There is much to criticize about Dodd's bill. But pay-to-play Senator Mitch McConnell is just reading Wall Street talking points.
John NicholsIn 2008, when it mattered to oppose bank bailouts, Senate Minority Leader Mitch McConnell, R-Kentucky, led the push to steer the spigot of federal dollars into the vaults of the biggest speculators on Wall Street.
While a number of Democrats and Republicans objected to the no-strings-attached bailout, McConnell objected to placing even the most minimal controls on the raiding of the national treasury. The Kentuckian even appeared with Senate Banking Committee chairman Chris Dodd, D-Connecticut to talk up the bailout legislation.

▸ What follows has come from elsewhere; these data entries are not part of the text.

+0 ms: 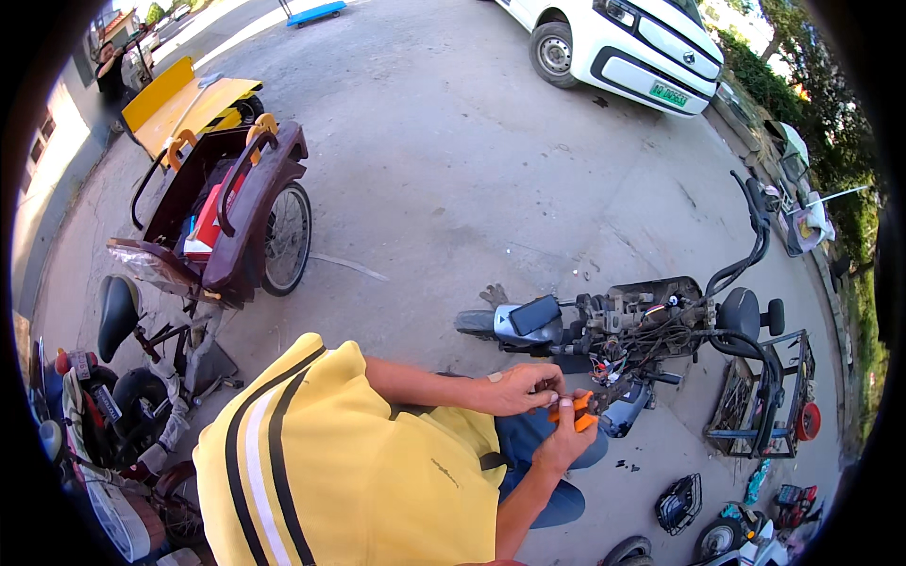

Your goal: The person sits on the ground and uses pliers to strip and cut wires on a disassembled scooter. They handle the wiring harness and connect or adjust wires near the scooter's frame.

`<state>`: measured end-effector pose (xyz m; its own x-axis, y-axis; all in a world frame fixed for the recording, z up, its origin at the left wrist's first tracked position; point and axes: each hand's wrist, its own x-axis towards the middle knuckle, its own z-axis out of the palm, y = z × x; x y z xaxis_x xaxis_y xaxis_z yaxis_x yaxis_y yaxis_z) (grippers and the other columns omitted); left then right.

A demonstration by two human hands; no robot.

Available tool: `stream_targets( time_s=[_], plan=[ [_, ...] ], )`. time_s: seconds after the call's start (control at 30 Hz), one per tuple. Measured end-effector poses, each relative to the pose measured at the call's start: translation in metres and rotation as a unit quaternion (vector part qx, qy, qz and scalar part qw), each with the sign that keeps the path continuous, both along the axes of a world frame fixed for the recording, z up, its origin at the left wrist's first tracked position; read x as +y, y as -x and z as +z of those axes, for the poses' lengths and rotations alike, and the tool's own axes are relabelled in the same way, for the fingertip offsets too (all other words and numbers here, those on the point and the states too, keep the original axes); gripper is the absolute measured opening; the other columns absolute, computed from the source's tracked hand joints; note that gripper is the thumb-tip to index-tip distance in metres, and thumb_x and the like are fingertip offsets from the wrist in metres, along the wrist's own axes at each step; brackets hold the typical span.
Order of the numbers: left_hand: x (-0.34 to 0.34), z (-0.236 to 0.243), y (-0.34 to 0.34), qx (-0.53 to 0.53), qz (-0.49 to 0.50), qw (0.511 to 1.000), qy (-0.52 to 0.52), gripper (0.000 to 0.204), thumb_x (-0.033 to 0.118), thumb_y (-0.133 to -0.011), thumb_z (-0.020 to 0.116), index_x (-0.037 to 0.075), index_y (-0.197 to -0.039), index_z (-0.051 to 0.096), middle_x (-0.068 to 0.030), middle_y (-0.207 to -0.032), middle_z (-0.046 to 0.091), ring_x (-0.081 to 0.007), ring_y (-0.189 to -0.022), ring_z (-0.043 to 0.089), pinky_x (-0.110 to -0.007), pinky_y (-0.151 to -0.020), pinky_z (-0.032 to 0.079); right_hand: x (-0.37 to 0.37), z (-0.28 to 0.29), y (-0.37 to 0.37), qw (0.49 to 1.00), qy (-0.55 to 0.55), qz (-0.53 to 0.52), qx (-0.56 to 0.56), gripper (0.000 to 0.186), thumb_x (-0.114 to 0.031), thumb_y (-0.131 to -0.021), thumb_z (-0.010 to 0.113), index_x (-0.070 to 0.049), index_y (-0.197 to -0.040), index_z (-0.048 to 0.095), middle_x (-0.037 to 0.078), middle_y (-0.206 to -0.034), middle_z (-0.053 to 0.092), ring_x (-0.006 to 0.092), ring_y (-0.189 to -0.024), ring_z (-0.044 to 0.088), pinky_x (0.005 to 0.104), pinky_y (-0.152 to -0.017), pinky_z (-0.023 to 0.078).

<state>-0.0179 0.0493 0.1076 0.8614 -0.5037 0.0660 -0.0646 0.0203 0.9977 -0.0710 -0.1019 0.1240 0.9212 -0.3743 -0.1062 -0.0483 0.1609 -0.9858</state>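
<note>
My left hand (527, 389) is closed, fingertips pinched together around something too small to make out. Just below it, my right hand (564, 440) grips orange-handled pliers (586, 421), thumb up near my left fingertips. The jaws are hard to separate from the dark parts behind. Beyond my hands stands a partly stripped electric scooter (642, 316), its frame uncovered and a tangle of wires (609, 363) hanging out on the near side. A dark phone-like rectangle (534, 315) lies on its silver-grey rear panel.
A maroon cargo tricycle (247, 226) stands at the left, a yellow flatbed cart (193, 108) behind it. Parked bikes (123, 406) crowd the lower left. A white van (632, 47) is at the far right. A metal crate (755, 401) and a black basket (679, 504) sit right.
</note>
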Motion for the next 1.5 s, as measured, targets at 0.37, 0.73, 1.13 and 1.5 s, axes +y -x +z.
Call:
stream_targets(
  time_s=[0.37, 0.73, 1.13, 1.5],
  plan=[
    [-0.036, -0.022, -0.047, 0.059, -0.162, 0.982, -0.076, 0.013, 0.009, -0.098, 0.068, 0.0, -0.107, 0.063, -0.0061, -0.1, 0.068, -0.0129, -0.09, 0.068, -0.029, -0.076, 0.057, -0.028, -0.041, -0.001, 0.991, -0.016, -0.119, 0.06, 0.017, -0.002, -0.092, 0.069, 0.0, -0.108, 0.065, 0.001, -0.092, 0.065, 0.0076, -0.08, 0.06, 0.0236, -0.071, 0.051],
    [-0.054, -0.055, -0.072, 0.29, -0.287, 0.913, -0.007, 0.016, 0.013, -0.103, 0.064, 0.001, -0.113, 0.06, -0.006, -0.094, 0.066, -0.0119, -0.077, 0.063, -0.028, -0.066, 0.054, -0.034, -0.033, -0.004, 0.961, -0.039, -0.252, 0.106, 0.017, 0.0, -0.093, 0.068, 0.0, -0.11, 0.063, 0.003, -0.091, 0.064, 0.009, -0.075, 0.059, 0.0246, -0.068, 0.05],
    [-0.065, -0.05, -0.115, 0.386, -0.195, 0.901, -0.022, 0.019, 0.021, -0.105, 0.062, 0.004, -0.112, 0.058, -0.0069, -0.082, 0.066, -0.0143, -0.071, 0.062, -0.028, -0.062, 0.05, -0.034, -0.037, -0.024, 0.946, 0.011, -0.275, 0.173, 0.025, -0.007, -0.097, 0.067, 0.002, -0.12, 0.063, 0.003, -0.096, 0.066, 0.01, -0.087, 0.059, 0.0261, -0.079, 0.05],
    [-0.063, -0.028, -0.138, 0.428, -0.126, 0.893, 0.06, 0.015, 0.014, -0.101, 0.065, 0.005, -0.112, 0.06, -0.0063, -0.106, 0.063, -0.0169, -0.095, 0.064, -0.038, -0.087, 0.058, -0.042, -0.035, -0.051, 0.966, 0.111, -0.157, 0.173, 0.026, -0.013, -0.097, 0.069, 0.001, -0.118, 0.063, 0.013, -0.1, 0.067, 0.0254, -0.087, 0.067, 0.0353, -0.077, 0.052]
  ],
)
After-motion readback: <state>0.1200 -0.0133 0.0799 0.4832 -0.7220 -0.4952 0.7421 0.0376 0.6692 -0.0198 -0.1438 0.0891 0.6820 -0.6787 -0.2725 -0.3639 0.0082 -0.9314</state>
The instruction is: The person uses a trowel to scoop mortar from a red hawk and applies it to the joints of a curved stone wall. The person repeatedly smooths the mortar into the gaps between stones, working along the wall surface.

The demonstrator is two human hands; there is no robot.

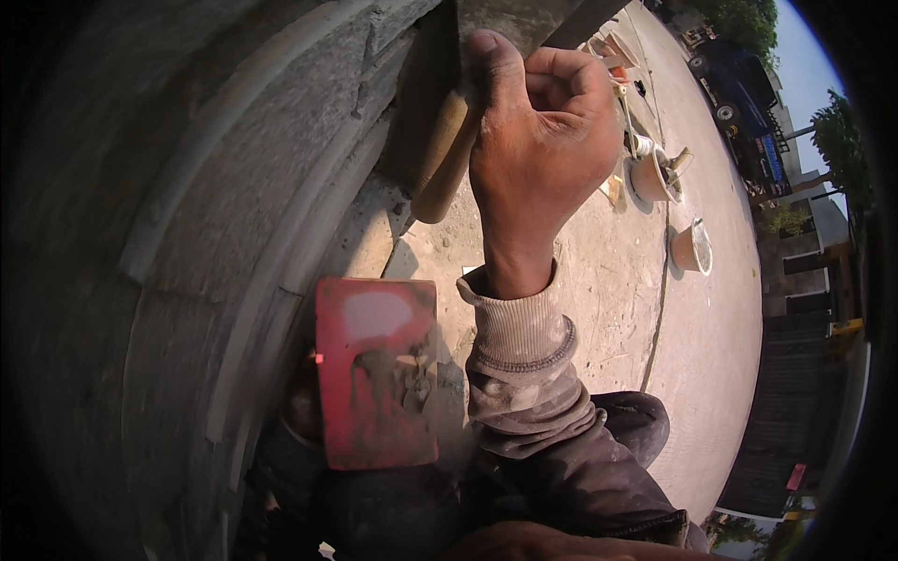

Now, however, McConnell is leading the fight to block even the tepid regulatory reforms proposed by Dodd.
Why?
McConnell says the proposed reforms would "allow endless taxpayer-funded bailouts for big Wall Street banks."
But didn’t McConnell back bailouts before he opposed them?
So what’s going on?
Has McConnell made a sincere shift?
Nah!
McConnell’s trying to sound like a populist while he does what he always does: Represent Wall Street biggest banks.
Let’s turn to the people who know the senator best for an explanation.
No Kentucky newspaper has been more dogged when it comes to reporting on, examining and investigating McConnell during his decades of service to Wall Street than the Lexington Herald-Leader.
"McConnell’s calculus is pretty obvious," argues the Pulitzer Prize-winning editorial page of the Herald-Leader, which says that the state’s senior senator is racing "to big banks’ rescue."
"The high-stakes gamblers on Wall Street, luxuriating again in big bonuses, don’t want any new oversight or regulation. Why would they, knowing that the government would have to bail them out again if their trading of worthless financial instruments goes bust and threatens to bring on the next Great Depression?" explains the newspaper. "McConnell, unabashedly courting Wall Street bankers for political money, is happy to scratch their backs if they’ll scratch his."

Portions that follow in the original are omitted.